Jay Earley's Idea

Truth == Simplicity?

In other posts, I talked about improvements to Jay Earley's parsing algorithm -- some from Joop Leo, some from Aycock and Horspool, some of mine . Here I'd like to talk about Jay Earley's original algorithm. A common belief of great scientists is that, if an idea is basic and true, it is in essence also simple, and therefore it must have a simple explanation.

Finding the simple explanation might be far from simple. But a simple explanation there ought to be. I like to look for those simple explanations. Writing my mathematical novel, The God Proof, confirmed me in this habit. Whenever I am studying something, and it seems important and true, I look for the simple explanation.

Dotted Rules

The idea behind Earley's algorithm is that you can parse by building a table of rules and where you are in those rules. "Where" means two things: location in the rule relative to the rule's symbols, and location relative to the parse's input stream.
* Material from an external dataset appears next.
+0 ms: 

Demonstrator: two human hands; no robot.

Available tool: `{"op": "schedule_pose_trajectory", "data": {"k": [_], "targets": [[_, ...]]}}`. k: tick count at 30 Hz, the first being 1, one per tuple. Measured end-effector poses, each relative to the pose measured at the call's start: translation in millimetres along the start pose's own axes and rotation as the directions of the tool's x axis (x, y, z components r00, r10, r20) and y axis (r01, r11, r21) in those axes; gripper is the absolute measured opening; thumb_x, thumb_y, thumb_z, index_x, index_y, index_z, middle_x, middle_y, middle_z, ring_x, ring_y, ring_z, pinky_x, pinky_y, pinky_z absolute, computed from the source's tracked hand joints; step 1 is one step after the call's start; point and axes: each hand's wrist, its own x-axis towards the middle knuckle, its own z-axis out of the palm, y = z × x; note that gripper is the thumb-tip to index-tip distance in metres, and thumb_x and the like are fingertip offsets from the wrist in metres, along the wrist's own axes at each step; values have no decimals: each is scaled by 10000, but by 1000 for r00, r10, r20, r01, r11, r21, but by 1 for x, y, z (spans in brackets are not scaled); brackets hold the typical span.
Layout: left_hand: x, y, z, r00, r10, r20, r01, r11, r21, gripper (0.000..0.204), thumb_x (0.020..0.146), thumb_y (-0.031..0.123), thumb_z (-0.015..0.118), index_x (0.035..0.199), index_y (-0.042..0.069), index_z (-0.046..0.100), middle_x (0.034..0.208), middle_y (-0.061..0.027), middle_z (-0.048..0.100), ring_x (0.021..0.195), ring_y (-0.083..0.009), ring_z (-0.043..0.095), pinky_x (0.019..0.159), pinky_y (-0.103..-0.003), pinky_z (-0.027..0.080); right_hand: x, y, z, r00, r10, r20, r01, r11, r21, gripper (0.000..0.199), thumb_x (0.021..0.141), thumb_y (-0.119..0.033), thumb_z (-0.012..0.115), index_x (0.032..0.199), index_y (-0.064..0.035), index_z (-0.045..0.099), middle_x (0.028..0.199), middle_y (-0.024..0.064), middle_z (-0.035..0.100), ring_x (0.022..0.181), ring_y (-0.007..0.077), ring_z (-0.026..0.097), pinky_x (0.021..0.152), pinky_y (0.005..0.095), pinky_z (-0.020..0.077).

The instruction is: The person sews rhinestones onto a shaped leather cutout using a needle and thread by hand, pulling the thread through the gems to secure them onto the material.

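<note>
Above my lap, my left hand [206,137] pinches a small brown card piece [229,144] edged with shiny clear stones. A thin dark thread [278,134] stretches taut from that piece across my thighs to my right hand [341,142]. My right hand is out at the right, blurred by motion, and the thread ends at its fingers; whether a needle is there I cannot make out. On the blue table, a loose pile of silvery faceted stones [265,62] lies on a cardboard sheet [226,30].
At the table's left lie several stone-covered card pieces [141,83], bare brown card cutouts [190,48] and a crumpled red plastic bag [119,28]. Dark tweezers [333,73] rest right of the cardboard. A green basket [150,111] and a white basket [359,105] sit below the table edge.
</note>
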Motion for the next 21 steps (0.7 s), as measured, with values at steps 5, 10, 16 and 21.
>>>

Let's look at an example of a rule in a context-free grammar. Here's the rule for assignment in perl's perly.y :


    termbinop => term ASSIGNOP term
In parsing this rule, we can be at the beginning, before all of the symbols. We can also be immediately after any of the three symbols. That's a total of four possible locations.

Within a rule, position relative to the symbols of the rule is traditionally indicated with a dot. In fact, the symbol-relative rule position is very often called the dot location. Taken as a pair, a rule and a dot location are called a dotted rule.

Here's our rule with dot location indicated:


    termbinop => · term ASSIGNOP term
Here the dot is at the beginning of the rule. This dotted rule says we have not recognized any symbols in the rule yet. All we are doing is predicting that the rule will occur. A dotted rule with the dot before all of its symbols is called a prediction.

Here's another dotted rule:


    termbinop => term · ASSIGNOP term
In this dotted rule, we are saying we have seen a term, but have not yet recognized an ASSIGNOP. (ASSIGNOP is perly.y's internal name for the assignment operator. In plain Perl terms, this is the "=" character.)

There's another special kind of dotted rule, a completion. Here's the completed version of the example we've been using:


    termbinop => term ASSIGNOP term ·
A completion is a dotted rule with the dot after all of the symbols. It indicates that a rule has been fully recognized.

The Wheres

In dotted rules, Earley's algorithm has all but one piece of the information it needs to track. The final piece is the second of the two "wheres": where in the input stream. To associate input stream location and dotted rules, Earley's algorithm uses what are now called Earley items. Earley items match input streams locations with dotted rules on a many-to-many basis.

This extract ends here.